[Python-Dev] Interop between datetime and mxDateTime
Tim Peters
tim.one@comcast.net
Mon, 13 Jan 2003 11:16:23 -0500
[M.-A. Lemburg]
> I'd like to make mxDateTime and datetime in Python 2.3
> cooperate.
Cool! Good luck <wink>.
> Looking at the datetime.h file, it seems that
> the C API isn't all that fleshed out yet. Will this happen
> before 2.3b1 ?
There are no plans to expand the C API. Macros are provided for efficient
field extraction; all objects here are immutable so there are no macros for
changing fields; anything else needed has to go thru PyObject_CallMethod on
an existing datetime object, or (for construction) calling the type object.

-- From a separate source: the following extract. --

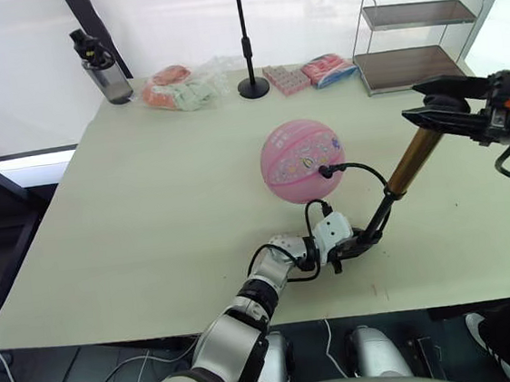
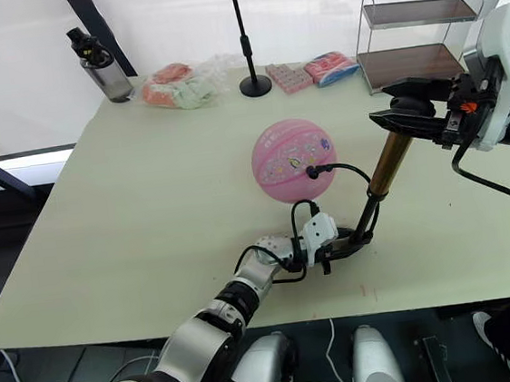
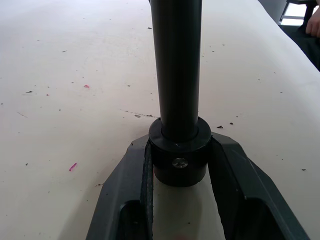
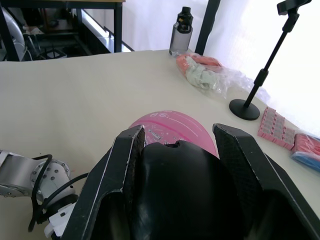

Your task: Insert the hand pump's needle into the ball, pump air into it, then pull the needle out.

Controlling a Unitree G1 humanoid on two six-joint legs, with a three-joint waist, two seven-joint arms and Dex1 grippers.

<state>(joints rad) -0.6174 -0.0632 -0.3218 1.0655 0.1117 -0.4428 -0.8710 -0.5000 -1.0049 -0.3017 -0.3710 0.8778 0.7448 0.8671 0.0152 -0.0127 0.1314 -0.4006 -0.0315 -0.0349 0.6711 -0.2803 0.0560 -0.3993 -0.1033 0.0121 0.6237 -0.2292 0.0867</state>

> Related to this: I wonder why datetime is not a normal
> Python object which lives in Objects/ ?!
Didn't fit there. Like, e.g., arraymodule.c and mmapmodule.c, it implements
a module the user needs to import explicitly (as well as supplying new
object types). Nothing in Objects is like that (they don't implement
modules).
> Finally, the datetime objects don't seem to provide any
> means of letting binary operations with other types
> succeed. Coercion or mixed type operations are not
> implemented. When will this happen ?
Coercion is out of favor. Binary datetime methods generally return
NotImplemented when they don't know how to handle an operation themself. In
that case, Python then asks "the other" object to try the operation. If
that also returns NotImplemented, *then* Python complains.
>>> date.today() + 12
Traceback (most recent call last):
File "<stdin>", line 1, in ?
TypeError: unsupported operand type(s) for +: 'datetime.date' and 'int'
>>>
That outcome means that date and int both got a crack at it, and both
returned NotImplemented.
Comparison is an exception to this: in order to stop comparison from
falling back to the default compare-by-object-address, datetime comparison
operators explictly raise TypeError when they don't know what to do.
Offhand that seems hard (perhaps impossible) to worm around.